WORK ORDER: Would you transcribe the entries below word for word, omitting all images?

RECORDS TO USE:

━━━━

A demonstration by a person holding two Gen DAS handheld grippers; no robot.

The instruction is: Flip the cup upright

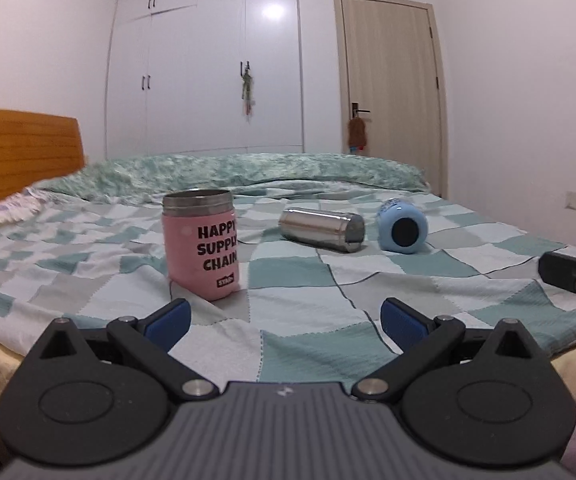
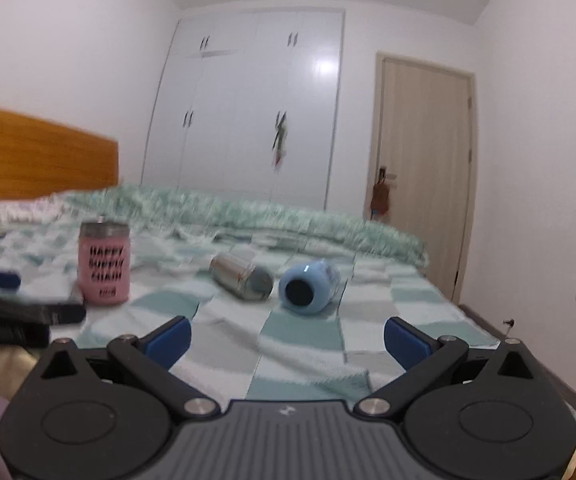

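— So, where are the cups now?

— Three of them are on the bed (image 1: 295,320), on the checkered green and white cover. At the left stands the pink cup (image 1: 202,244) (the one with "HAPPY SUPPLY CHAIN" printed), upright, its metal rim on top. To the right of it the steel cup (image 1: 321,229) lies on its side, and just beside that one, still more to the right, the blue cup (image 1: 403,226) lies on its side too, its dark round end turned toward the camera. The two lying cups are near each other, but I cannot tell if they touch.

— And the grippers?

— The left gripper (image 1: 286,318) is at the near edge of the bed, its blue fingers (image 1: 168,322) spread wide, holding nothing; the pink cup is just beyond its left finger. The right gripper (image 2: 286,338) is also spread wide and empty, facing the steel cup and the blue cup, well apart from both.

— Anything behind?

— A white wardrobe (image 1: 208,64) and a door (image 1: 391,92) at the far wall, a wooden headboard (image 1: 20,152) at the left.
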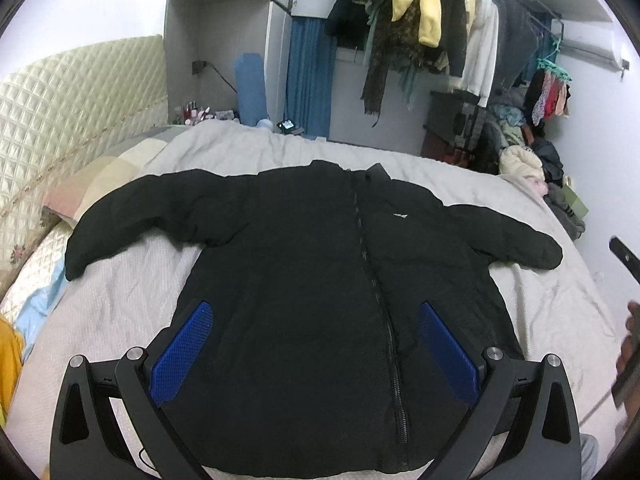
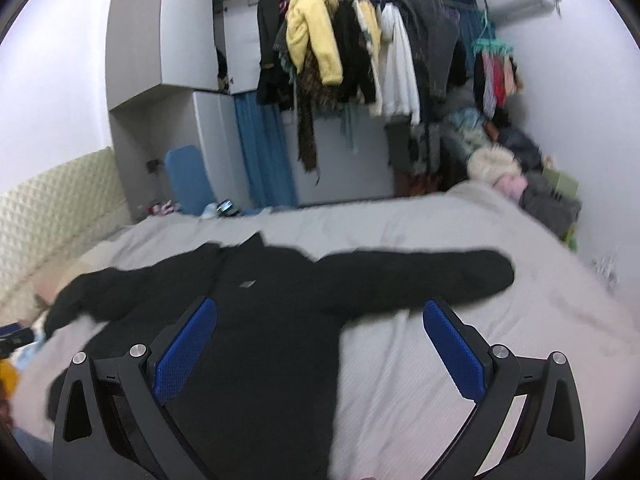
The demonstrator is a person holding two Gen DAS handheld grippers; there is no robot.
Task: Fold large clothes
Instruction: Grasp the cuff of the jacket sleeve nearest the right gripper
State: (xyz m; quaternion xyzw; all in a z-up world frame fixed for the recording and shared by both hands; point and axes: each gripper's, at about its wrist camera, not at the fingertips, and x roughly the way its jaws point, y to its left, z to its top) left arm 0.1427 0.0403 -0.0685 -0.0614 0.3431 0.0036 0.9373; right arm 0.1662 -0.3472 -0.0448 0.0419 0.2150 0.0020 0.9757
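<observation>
A cluttered bedroom: a rail of hanging clothes (image 1: pixel 432 28) runs along the far wall, grey cupboards (image 1: pixel 224 40) stand in the corner, and a quilted headboard (image 1: pixel 60 120) curves up on the left. The bed (image 1: pixel 552 312), covered in a pale grey sheet, fills the foreground and serves as the folding surface.

On it lies the black padded jacket (image 1: pixel 304 280), front side up and zipped closed, hem nearest the cameras and collar towards the wardrobe. Both sleeves are spread out to the sides, so the whole outline is flat and open, probably laid this way so the sleeves can be brought in over the body first. No fold appears to have been made yet.

The left hand-held gripper (image 1: pixel 316 344) hovers over the lower part of the jacket with its blue pads wide apart and nothing between them. The right hand-held gripper (image 2: pixel 320 340) is likewise spread and empty, looking over the jacket's right side, with the outstretched sleeve (image 2: pixel 432 276) lying ahead of it (this view is blurred, so fine detail is lost). A small white logo (image 1: pixel 400 216) marks the chest.
</observation>
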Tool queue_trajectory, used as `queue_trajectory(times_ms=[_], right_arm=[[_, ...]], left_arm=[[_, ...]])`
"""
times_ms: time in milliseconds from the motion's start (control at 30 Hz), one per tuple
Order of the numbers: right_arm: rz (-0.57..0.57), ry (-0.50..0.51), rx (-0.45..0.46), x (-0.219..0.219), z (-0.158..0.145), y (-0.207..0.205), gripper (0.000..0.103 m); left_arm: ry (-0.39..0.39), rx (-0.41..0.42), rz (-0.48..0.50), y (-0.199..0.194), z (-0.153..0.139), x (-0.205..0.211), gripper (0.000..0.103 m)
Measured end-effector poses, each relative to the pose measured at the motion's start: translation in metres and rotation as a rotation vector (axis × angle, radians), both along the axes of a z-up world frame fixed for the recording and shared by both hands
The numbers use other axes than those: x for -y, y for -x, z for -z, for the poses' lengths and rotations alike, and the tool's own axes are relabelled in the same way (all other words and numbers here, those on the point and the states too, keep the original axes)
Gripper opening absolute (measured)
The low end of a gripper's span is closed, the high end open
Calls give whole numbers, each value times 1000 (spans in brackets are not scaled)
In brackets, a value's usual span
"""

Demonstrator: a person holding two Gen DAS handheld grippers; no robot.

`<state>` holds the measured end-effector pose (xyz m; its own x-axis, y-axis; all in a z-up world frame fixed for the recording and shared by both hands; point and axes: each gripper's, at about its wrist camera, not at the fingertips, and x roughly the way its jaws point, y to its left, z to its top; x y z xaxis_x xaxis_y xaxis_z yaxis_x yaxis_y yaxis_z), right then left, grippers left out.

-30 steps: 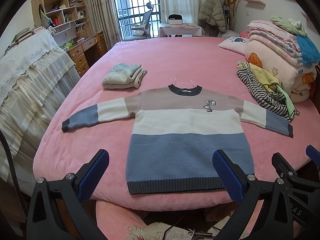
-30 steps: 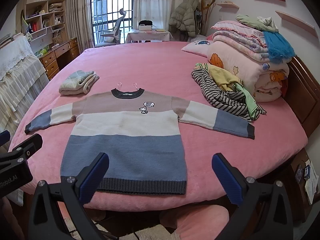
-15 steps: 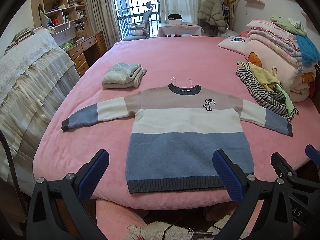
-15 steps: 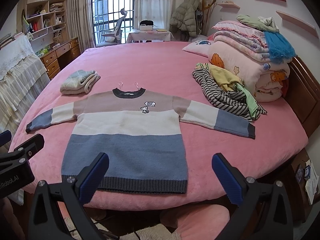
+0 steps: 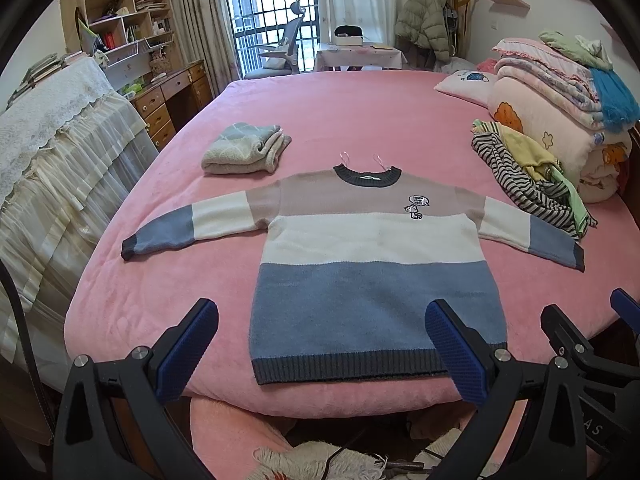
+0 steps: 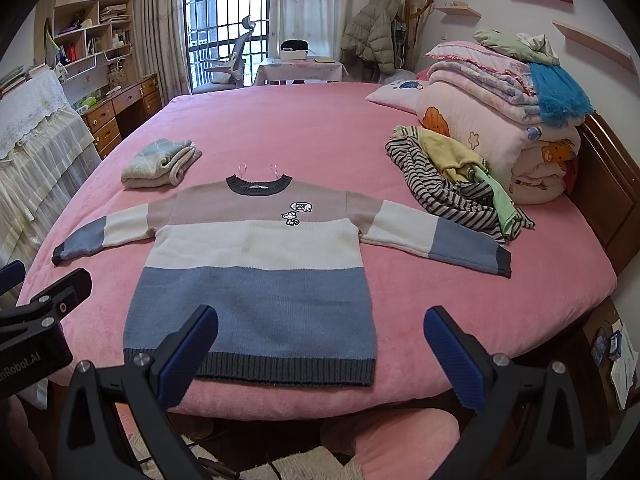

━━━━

ANSWER TO THIS TASK:
A demonstration by a person holding two Gen DAS handheld grippers; no robot.

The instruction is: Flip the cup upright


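— So, where are the cups now?

— Three of them are on the bed (image 1: 295,320), on the checkered green and white cover. At the left stands the pink cup (image 1: 202,244) (the one with "HAPPY SUPPLY CHAIN" printed), upright, its metal rim on top. To the right of it the steel cup (image 1: 321,229) lies on its side, and just beside that one, still more to the right, the blue cup (image 1: 403,226) lies on its side too, its dark round end turned toward the camera. The two lying cups are near each other, but I cannot tell if they touch.

— And the grippers?

— The left gripper (image 1: 286,318) is at the near edge of the bed, its blue fingers (image 1: 168,322) spread wide, holding nothing; the pink cup is just beyond its left finger. The right gripper (image 2: 286,338) is also spread wide and empty, facing the steel cup and the blue cup, well apart from both.

— Anything behind?

— A white wardrobe (image 1: 208,64) and a door (image 1: 391,92) at the far wall, a wooden headboard (image 1: 20,152) at the left.
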The demonstrator is a person holding two Gen DAS handheld grippers; there is no robot.
Task: Fold large clothes
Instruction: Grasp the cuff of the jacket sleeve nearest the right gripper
State: (xyz m; quaternion xyzw; all in a z-up world frame fixed for the recording and shared by both hands; point and axes: each gripper's, at about its wrist camera, not at the fingertips, and x roughly the way its jaws point, y to its left, z to its top) left arm 0.1427 0.0403 -0.0685 -0.0614 0.3431 0.0036 0.9373; right arm 0.1662 -0.3472 -0.0448 0.0419 0.2150 0.0020 0.9757
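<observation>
A cluttered bedroom: a rail of hanging clothes (image 1: pixel 432 28) runs along the far wall, grey cupboards (image 1: pixel 224 40) stand in the corner, and a quilted headboard (image 1: pixel 60 120) curves up on the left. The bed (image 1: pixel 552 312), covered in a pale grey sheet, fills the foreground and serves as the folding surface.

On it lies the black padded jacket (image 1: pixel 304 280), front side up and zipped closed, hem nearest the cameras and collar towards the wardrobe. Both sleeves are spread out to the sides, so the whole outline is flat and open, probably laid this way so the sleeves can be brought in over the body first. No fold appears to have been made yet.

The left hand-held gripper (image 1: pixel 316 344) hovers over the lower part of the jacket with its blue pads wide apart and nothing between them. The right hand-held gripper (image 2: pixel 320 340) is likewise spread and empty, looking over the jacket's right side, with the outstretched sleeve (image 2: pixel 432 276) lying ahead of it (this view is blurred, so fine detail is lost). A small white logo (image 1: pixel 400 216) marks the chest.
</observation>
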Tool queue_trajectory, used as `queue_trajectory(times_ms=[_], right_arm=[[_, ...]], left_arm=[[_, ...]])`
"""
times_ms: time in milliseconds from the motion's start (control at 30 Hz), one per tuple
Order of the numbers: right_arm: rz (-0.57..0.57), ry (-0.50..0.51), rx (-0.45..0.46), x (-0.219..0.219), z (-0.158..0.145), y (-0.207..0.205), gripper (0.000..0.103 m); left_arm: ry (-0.39..0.39), rx (-0.41..0.42), rz (-0.48..0.50), y (-0.199..0.194), z (-0.153..0.139), x (-0.205..0.211), gripper (0.000..0.103 m)
Measured end-effector poses, each relative to the pose measured at the motion's start: translation in metres and rotation as a rotation vector (axis × angle, radians), both along the axes of a z-up world frame fixed for the recording and shared by both hands
The numbers use other axes than those: x for -y, y for -x, z for -z, for the poses' lengths and rotations alike, and the tool's own axes are relabelled in the same way (all other words and numbers here, those on the point and the states too, keep the original axes)
Gripper opening absolute (measured)
The low end of a gripper's span is closed, the high end open
Calls give whole numbers, each value times 1000 (spans in brackets are not scaled)
In brackets, a value's usual span
"""

Demonstrator: a person holding two Gen DAS handheld grippers; no robot.

`<state>` holds the measured end-effector pose (xyz m; its own x-axis, y-axis; all in a z-up world frame fixed for the recording and shared by both hands; point and axes: each gripper's, at about its wrist camera, not at the fingertips, and x roughly the way its jaws point, y to its left, z to its top; x y z xaxis_x xaxis_y xaxis_z yaxis_x yaxis_y yaxis_z), right then left, grippers left out.

-30 steps: 
-30 steps: 
-15 steps: 
-15 steps: 
+0 steps: 
+0 steps: 

Nothing else is needed for this exercise.